Each line below must be reproduced exactly as it stands. Pictures stay out of the copy.

SOURCE DATA Start Marker

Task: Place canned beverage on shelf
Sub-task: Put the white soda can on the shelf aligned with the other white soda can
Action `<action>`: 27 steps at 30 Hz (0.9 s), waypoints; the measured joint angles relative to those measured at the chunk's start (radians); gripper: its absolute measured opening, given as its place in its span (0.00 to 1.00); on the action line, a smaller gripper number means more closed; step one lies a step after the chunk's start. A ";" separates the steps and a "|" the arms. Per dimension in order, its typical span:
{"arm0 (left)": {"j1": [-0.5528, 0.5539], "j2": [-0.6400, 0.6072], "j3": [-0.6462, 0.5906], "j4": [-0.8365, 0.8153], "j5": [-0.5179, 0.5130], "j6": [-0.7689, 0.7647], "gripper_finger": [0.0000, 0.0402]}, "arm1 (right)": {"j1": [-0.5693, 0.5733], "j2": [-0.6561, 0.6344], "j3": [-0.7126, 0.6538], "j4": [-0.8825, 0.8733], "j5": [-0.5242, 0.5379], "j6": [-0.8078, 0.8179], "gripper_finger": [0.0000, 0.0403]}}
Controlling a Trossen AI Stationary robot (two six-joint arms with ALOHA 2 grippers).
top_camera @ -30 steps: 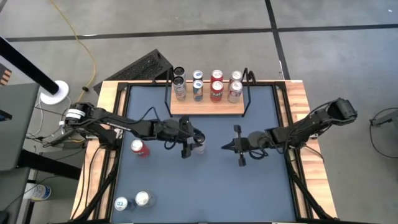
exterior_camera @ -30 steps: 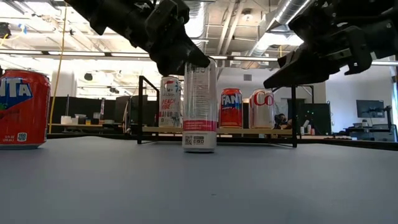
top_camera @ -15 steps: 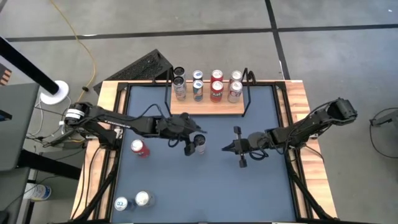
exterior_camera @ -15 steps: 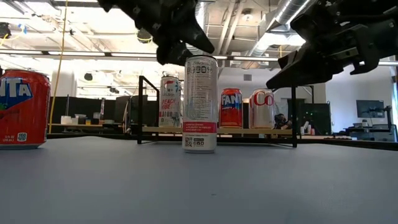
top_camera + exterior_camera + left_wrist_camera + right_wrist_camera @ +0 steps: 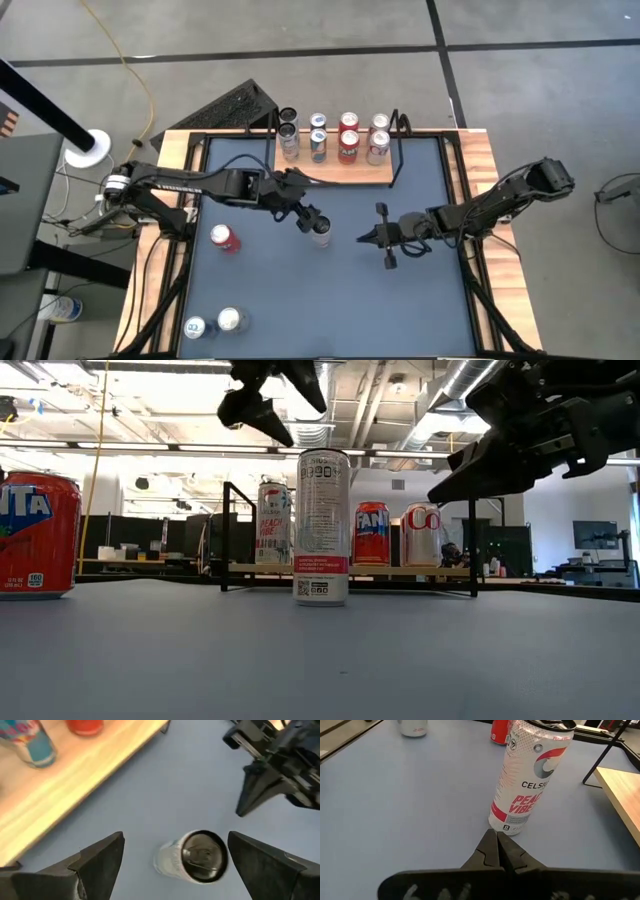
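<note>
A tall white Celsius can [image 5: 320, 232] stands upright on its base on the blue table top, also in the low view [image 5: 322, 525] and the right wrist view [image 5: 530, 775]. My left gripper [image 5: 310, 218] is open and hovers above the can's top [image 5: 200, 856], clear of it in the low view [image 5: 278, 400]. My right gripper [image 5: 362, 238] is shut and empty, to the can's right, its tips [image 5: 496, 840] pointing at the can. The shelf [image 5: 335, 172] stands at the far edge and holds several cans.
A red Fanta can [image 5: 223, 238] stands left of the middle, also in the low view [image 5: 35, 535]. Two more cans [image 5: 212, 323] stand at the near left corner. Wooden rails [image 5: 480, 160] and black frame bars border the table.
My left gripper has come off the tall can's top and gone up and a little toward the table's far edge. The can stays upright in the same place on the table.
</note>
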 joint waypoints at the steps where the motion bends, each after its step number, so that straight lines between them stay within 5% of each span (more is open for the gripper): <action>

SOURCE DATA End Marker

◆ OUTPUT FOR THIS EXERCISE ◆
Task: Place canned beverage on shelf
Sub-task: Put the white soda can on the shelf aligned with the other white soda can
Action `<action>`: 27 steps at 30 Hz (0.9 s), waypoints; the measured joint angles relative to those measured at the chunk's start (radians); gripper: its absolute measured opening, given as its place in its span (0.00 to 1.00); on the action line, a smaller gripper number means more closed; step one lies a step after the chunk's start. A ";" separates the steps and a "|" the arms. Per dimension in order, its typical span:
{"arm0 (left)": {"j1": [-0.5528, 0.5539], "j2": [-0.6400, 0.6072], "j3": [-0.6462, 0.5906], "j4": [-0.8365, 0.8153], "j5": [-0.5179, 0.5130], "j6": [-0.7689, 0.7647], "gripper_finger": [0.0000, 0.0402]}, "arm1 (right)": {"j1": [-0.5693, 0.5733], "j2": [-0.6561, 0.6344], "j3": [-0.7126, 0.6538], "j4": [-0.8825, 0.8733], "j5": [-0.5242, 0.5379], "j6": [-0.8078, 0.8179], "gripper_finger": [0.0000, 0.0403]}}
Controlling a Trossen AI Stationary robot (two six-joint arms with ALOHA 2 grippers).
top_camera @ -30 steps: 
exterior_camera @ -30 steps: 
top_camera @ -15 steps: 
exterior_camera @ -15 steps: 
top_camera + exterior_camera + left_wrist_camera + right_wrist_camera @ +0 steps: 
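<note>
A tall white Celsius can [image 5: 320, 232] stands upright on its base on the blue table top, also in the low view [image 5: 322, 525] and the right wrist view [image 5: 530, 775]. My left gripper [image 5: 310, 218] is open and hovers above the can's top [image 5: 200, 856], clear of it in the low view [image 5: 278, 400]. My right gripper [image 5: 362, 238] is shut and empty, to the can's right, its tips [image 5: 496, 840] pointing at the can. The shelf [image 5: 335, 172] stands at the far edge and holds several cans.
A red Fanta can [image 5: 223, 238] stands left of the middle, also in the low view [image 5: 35, 535]. Two more cans [image 5: 212, 323] stand at the near left corner. Wooden rails [image 5: 480, 160] and black frame bars border the table.
My left gripper has come off the tall can's top and gone up and a little toward the table's far edge. The can stays upright in the same place on the table.
</note>
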 joint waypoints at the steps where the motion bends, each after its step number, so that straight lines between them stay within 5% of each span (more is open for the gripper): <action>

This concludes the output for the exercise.